Naser al-Shimary is waiting at the arrivals gate at Baghdad’s international airport. He says he’s so nervous his “heart is skipping beats.Last time I held my wife and son was May 2017,” says Shimary, 29, speaking English with an American accent. “That was the last time I got to kiss them and hold them.”

By Jane Arraf

Shimary is wearing a red polo shirt and jeans, tattoos with English and Chinese lettering of the names of his parents and brother on his neck and wrists. He’s standing outside the same sliding glass doors he walked through eight months ago, after living in the U.S. for most of his life and being deported back to Iraq.

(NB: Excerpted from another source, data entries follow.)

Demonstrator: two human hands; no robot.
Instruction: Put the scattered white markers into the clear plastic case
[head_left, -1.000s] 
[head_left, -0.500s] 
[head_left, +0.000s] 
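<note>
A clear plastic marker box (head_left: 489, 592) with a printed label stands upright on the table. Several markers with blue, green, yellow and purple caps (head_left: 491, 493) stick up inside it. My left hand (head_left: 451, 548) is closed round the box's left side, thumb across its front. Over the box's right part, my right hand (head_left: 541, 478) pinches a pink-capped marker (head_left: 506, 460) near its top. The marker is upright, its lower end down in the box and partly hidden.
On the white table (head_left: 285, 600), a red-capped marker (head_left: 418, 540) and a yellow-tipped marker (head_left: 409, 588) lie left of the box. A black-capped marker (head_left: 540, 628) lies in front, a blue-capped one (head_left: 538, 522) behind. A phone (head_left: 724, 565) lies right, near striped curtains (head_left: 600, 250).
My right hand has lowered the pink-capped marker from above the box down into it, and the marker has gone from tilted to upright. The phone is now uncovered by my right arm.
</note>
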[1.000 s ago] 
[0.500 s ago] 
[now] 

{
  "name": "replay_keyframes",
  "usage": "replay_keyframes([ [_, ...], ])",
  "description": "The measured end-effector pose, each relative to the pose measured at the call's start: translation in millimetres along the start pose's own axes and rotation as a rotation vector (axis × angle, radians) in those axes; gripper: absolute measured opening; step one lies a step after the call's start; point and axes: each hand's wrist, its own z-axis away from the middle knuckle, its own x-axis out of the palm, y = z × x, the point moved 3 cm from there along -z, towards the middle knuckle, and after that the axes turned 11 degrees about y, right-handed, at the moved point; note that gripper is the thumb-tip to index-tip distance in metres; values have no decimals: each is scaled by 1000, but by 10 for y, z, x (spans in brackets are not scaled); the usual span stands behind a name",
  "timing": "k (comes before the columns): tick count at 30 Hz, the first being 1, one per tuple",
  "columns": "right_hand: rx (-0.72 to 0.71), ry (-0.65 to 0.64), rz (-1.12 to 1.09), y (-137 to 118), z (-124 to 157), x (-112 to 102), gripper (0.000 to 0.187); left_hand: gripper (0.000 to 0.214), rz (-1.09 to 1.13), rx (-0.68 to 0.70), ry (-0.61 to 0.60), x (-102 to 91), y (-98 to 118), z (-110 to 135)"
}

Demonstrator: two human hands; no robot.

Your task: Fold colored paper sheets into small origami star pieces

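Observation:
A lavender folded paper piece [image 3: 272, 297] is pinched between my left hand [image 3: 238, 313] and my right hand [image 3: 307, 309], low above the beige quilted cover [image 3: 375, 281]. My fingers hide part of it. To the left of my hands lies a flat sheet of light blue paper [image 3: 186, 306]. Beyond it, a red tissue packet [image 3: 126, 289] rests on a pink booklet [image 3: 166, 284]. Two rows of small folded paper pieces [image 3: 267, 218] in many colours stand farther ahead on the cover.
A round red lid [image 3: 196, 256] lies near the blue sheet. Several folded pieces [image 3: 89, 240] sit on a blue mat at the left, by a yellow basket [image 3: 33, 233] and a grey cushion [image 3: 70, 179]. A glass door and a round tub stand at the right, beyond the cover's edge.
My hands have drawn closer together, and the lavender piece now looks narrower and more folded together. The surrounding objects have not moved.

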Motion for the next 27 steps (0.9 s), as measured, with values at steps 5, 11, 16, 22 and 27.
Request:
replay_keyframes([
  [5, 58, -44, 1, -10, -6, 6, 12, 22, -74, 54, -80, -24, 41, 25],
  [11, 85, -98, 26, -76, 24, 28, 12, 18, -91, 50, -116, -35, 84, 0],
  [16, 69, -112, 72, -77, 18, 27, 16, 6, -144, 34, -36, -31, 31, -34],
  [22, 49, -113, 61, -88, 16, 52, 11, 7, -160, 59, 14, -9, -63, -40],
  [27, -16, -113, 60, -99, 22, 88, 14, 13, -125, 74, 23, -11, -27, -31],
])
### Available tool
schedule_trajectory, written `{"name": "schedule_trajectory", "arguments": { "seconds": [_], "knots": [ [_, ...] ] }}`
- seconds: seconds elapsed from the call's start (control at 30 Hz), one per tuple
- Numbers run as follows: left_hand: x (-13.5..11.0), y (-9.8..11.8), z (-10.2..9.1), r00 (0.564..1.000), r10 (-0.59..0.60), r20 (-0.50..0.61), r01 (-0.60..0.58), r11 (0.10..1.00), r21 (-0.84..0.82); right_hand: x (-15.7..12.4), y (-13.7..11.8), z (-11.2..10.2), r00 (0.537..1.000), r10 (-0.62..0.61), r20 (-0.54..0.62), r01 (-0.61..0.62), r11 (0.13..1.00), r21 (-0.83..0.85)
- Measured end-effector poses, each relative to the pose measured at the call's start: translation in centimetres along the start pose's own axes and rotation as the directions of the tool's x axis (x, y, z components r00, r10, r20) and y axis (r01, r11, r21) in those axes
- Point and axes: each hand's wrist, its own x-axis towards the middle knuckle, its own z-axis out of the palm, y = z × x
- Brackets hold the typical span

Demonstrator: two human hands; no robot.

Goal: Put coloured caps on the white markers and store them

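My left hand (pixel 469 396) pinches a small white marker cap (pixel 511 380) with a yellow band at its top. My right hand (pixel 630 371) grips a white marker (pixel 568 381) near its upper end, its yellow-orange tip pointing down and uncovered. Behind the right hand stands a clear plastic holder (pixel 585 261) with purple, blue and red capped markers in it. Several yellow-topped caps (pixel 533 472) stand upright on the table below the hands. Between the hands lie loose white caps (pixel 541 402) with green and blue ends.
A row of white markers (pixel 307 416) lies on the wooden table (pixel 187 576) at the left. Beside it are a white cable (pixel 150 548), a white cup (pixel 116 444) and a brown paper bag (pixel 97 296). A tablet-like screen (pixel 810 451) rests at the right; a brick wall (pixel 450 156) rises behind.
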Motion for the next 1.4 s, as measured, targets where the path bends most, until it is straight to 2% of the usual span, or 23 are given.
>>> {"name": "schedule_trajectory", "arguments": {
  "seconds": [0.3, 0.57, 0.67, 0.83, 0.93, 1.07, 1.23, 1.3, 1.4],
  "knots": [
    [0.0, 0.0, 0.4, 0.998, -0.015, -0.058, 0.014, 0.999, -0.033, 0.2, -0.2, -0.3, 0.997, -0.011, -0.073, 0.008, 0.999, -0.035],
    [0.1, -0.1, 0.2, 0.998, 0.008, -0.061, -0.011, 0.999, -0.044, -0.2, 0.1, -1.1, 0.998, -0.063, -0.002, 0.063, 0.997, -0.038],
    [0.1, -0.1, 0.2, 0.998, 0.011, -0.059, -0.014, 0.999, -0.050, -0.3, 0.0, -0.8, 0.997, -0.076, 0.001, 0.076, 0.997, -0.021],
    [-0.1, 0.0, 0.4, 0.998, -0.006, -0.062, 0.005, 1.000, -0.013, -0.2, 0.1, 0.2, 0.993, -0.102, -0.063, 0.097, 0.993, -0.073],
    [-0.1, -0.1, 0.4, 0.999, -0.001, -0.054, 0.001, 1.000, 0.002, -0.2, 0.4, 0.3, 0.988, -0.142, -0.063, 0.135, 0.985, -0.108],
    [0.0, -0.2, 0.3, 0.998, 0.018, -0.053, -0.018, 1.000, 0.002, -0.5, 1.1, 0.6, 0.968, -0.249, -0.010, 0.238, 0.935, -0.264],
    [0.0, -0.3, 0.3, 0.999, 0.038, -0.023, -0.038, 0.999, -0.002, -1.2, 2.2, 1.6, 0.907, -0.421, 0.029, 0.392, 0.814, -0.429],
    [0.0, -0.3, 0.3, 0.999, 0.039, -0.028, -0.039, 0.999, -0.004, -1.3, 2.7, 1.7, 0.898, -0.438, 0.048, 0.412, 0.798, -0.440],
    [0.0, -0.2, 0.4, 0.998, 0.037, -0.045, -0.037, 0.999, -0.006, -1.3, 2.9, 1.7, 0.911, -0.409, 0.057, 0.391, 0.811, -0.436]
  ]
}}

Shimary, who was a legal U.S. resident, was picked up in Detroit last year along with hundreds of other Iraqis, in an immigration sweep by federal agents responding to a White House order to accelerate deportations.

Under the Trump administration’s tightening immigration rules, officials have detained residents across the country, on the basis of immigration violations or a past criminal conviction, and worked to deport them. Shimary had served time in prison.

The administration’s efforts have hit a series of legal challenges. In June, a U.S. district court judge censured Immigration and Customs Enforcement agents over the roundup of Iraqis, saying ICE had misled and coerced detainees into agreeing to deportation.

Last week, the district court ordered the release of about 130 Iraqi detainees, some who had been held for up to a year, finding that there was no clear agreement with the Iraqi government on taking them back.